Drawing on data from the Millennium Cohort Study, the report found that parents in the poorest fifth of households who marry are substantially less likely to separate than parents in the richest fifth who never marry. Over the first 14 years of parenthood, only 26 per cent of poorer married couples separated, compared with 46 per cent of wealthier couples who remained unmarried.

The findings strike at the heart of a policy narrative that treats family structure as largely irrelevant. According to the report, strategies aimed solely at reducing poverty while ignoring family stability are destined to fall short.

The research also highlights a long-established trend: couples who cohabit are almost twice as likely to separate during their children’s early years as those who marry.

For the CSJ, the conclusion is unavoidable. If government genuinely wants to tackle child poverty and improve life chances, it cannot continue operating a welfare system that makes marriage financially disadvantageous. A benefits regime that leaves parents better off living apart than together is not merely economically flawed—it sends a powerful message about the value the state places on family life.

David Lammy’s proposal

Rt Hon David Lammy MP as Foreign Secretary at the United Nations
Rt Hon David Lammy MP as Foreign Secretary at the United Nations

Recently, David Lammy decided to water down marriage under proposals being considered by the Ministry of Justice. Couples who have lived together for three years or who share a child could be granted inheritance rights similar to those enjoyed by married couples and civil partners. Cohabiting partners may also gain legal claims over property when relationships break down. The justification is “fairness”. Yet one awkward question remains. If marriage and cohabitation are effectively the same thing, why does marriage exist at all?

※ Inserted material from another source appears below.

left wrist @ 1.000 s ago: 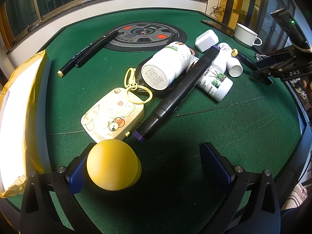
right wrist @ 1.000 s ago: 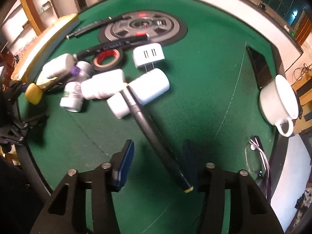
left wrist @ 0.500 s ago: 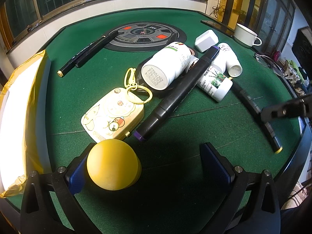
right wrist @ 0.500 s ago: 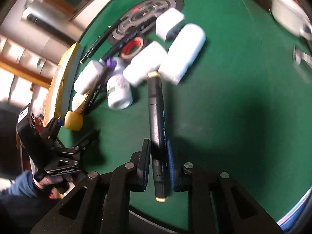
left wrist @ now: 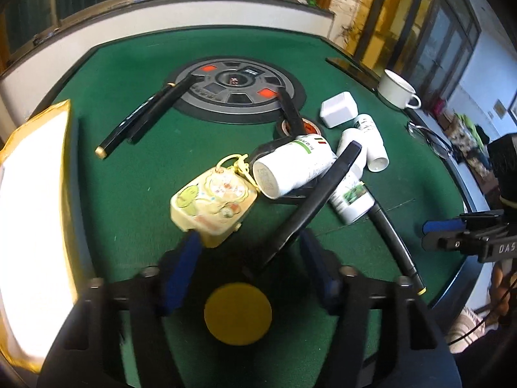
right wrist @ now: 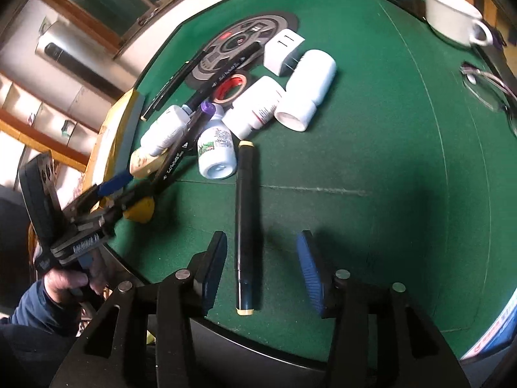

The Justice Secretary argues that many unmarried couples lack “adequate legal protections” when a relationship ends or when a partner dies. Well, yes. That’s because society should recognise marriage not as a private arrangement between two people, but as a public commitment that benefits children, families and communities. That’s why there has been some sort of ceremony or celebration for a marriage for millennia:

John 2:1 And the third day there was a marriage in Cana of Galilee; and the mother of Jesus was there: 2 And both Jesus was called, and his disciples, to the marriage.

Family life under attack

Family life has consistently being under attack in recent times. Politicians claim to support families. However, the tax system tells a different story. Research shows families relying on one primary breadwinner can be more than £12,000 worse off than households where earnings are split between two parents.

Once a single earner crosses certain income thresholds, the family begins losing childcare support, child benefit and other allowances. Meanwhile, two parents earning similar combined incomes can keep many of those benefits simply because their earnings are divided differently.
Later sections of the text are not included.